Considering how many versions of this exact prototype have been made (in HO by Mantua and Bachmann, in O by Lionel), you'd think there would be more info about it. 

The USAT model is very nice in some ways, but oddly lacking in some detail--valve gear, anyone? Piping? The cab is odd--the fireman and engineer are sitting on the side of the firebox, far from where you usually find the controls.


----------



## eheading (Jan 5, 2008)

Your end result really came out nice, lownote. With my Dockside, I removed the cab light, since when I looked in the window I could see there was no floor and all I could see down there was the speaker and circuit board. I too was disappointed with the sound, and being battery powered I don't generally run smoke anyway. I thought it was nice that USAT provided a battery connection under the coal load which I used. When I called about the front and rear lights being on all the time, they told me they couldn't help me since I had modified the engine for battery use by using the connector and cable that they provided (???). Like you though, it is a good runner so far and I've been happy with mine. Glad you like yours too. 

Ed


----------



## lownote (Jan 3, 2008)

It's an odd combination of really thoughtful features, like the battery plug, and strange lapses, like the missing cab floor. The smoke generator system was elaborate--there's that geared shaft running all the way to the front, to operate the piston for the smoke. And chuff sensors, tied to the smoke generator. And all that for a really pretty low quality sound. That money might have been better spent somewhere else.

But it's a pretty cool little loco! Thanks for the compliments.


----------



## Greg Elmassian (Jan 3, 2008)

What did you do with the smoke Mike? Did you power it with the ESU? 

Greg


----------



## Dave Meashey (Jan 2, 2008)

lownote; 

I love what you have done to make your locomotive resemble the Reading's shop switcher. Seems like there are too few Reading RR locomotives in any scale. (I'd love to find a good representation of the Crusader in just about any scale - one that I could afford, at least. The last HO version I saw was nickle-plated brass and $1,500.00!) 

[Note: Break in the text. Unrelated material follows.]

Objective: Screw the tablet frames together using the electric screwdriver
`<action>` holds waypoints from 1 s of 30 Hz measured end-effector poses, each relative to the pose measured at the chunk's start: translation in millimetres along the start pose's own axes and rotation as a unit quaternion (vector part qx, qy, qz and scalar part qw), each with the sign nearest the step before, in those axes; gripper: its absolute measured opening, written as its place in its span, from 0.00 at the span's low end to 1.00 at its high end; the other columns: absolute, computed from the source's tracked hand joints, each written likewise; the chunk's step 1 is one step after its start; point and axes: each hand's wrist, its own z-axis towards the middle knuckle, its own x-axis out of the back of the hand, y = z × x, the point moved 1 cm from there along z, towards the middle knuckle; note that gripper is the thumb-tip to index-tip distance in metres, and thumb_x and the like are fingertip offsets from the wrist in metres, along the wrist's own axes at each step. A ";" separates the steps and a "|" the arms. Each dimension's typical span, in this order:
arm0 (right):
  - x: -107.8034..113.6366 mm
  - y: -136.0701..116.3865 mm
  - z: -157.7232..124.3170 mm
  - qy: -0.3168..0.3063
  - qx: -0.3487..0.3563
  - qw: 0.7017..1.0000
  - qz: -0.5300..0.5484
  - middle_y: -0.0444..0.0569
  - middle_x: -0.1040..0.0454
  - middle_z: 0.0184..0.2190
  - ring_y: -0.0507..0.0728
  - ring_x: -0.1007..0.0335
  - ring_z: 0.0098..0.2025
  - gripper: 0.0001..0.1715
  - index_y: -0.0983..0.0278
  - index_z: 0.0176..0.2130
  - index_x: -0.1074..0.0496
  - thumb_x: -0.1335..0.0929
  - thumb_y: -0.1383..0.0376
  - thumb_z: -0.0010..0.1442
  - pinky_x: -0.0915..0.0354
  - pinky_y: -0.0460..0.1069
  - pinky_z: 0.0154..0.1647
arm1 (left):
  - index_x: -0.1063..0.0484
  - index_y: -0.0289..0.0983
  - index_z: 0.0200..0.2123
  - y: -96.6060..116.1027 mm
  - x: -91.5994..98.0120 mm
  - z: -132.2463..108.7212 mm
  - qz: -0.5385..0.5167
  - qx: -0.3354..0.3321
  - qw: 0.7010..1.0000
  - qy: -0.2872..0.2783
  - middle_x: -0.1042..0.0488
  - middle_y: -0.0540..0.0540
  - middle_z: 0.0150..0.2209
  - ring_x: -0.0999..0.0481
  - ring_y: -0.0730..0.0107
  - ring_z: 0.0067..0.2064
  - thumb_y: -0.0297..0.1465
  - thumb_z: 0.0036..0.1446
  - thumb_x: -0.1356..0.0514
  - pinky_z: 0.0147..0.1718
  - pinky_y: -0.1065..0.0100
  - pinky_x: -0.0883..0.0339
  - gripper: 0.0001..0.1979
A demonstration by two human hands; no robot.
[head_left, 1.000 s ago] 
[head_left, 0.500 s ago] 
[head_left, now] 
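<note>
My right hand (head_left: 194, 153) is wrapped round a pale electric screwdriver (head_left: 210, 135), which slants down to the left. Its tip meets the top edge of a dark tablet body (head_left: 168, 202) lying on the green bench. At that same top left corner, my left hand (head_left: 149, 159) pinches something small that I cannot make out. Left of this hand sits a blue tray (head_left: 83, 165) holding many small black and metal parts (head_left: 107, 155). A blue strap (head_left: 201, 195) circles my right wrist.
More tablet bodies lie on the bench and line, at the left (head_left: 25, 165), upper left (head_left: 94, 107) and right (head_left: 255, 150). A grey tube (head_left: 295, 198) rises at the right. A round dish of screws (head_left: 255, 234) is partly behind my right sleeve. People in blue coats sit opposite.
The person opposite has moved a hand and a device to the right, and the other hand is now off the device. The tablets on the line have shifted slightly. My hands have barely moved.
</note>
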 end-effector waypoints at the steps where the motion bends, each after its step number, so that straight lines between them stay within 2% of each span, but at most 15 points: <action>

That stock smoke unit sounds like the units used in the American Flyer S gauge steam locomotives. They were geared to give two "chugs" per wheel revolution - 1/2 the beats of the prototype. On the AF locomotives, the piston was about the same size as the ID of the smokebox, as it was also the chugger. Fairly low tech, but great for those of us who were kids in the early 1950s. 

Best Wishes, 
David Meashey


----------



## Greg Elmassian (Jan 3, 2008)

[No message]


----------



## lownote (Jan 3, 2008)

< I took the smoke generator out altogether--I find them to be more trouble than they are worth, for the most part, and I really could not figure out how to drive the smoke unit from the ESU decoder. ESU is coming out (shades of QSI!) with a "Loksound XL 4.0," which supposedly can drive a pulsed smoke unit. But the decoder I have is the XL 3.0. Someday I might spring for the Zimo decoder and fan-drive smoke unit.

I agree about the Reading! I painted an undecorated Aristo RS-3 in Reading colors. Aristo used to make an RS-3 in Reading, but that was years ago. 

I've been thinking for a while about how to make a Wooten firebox...


----------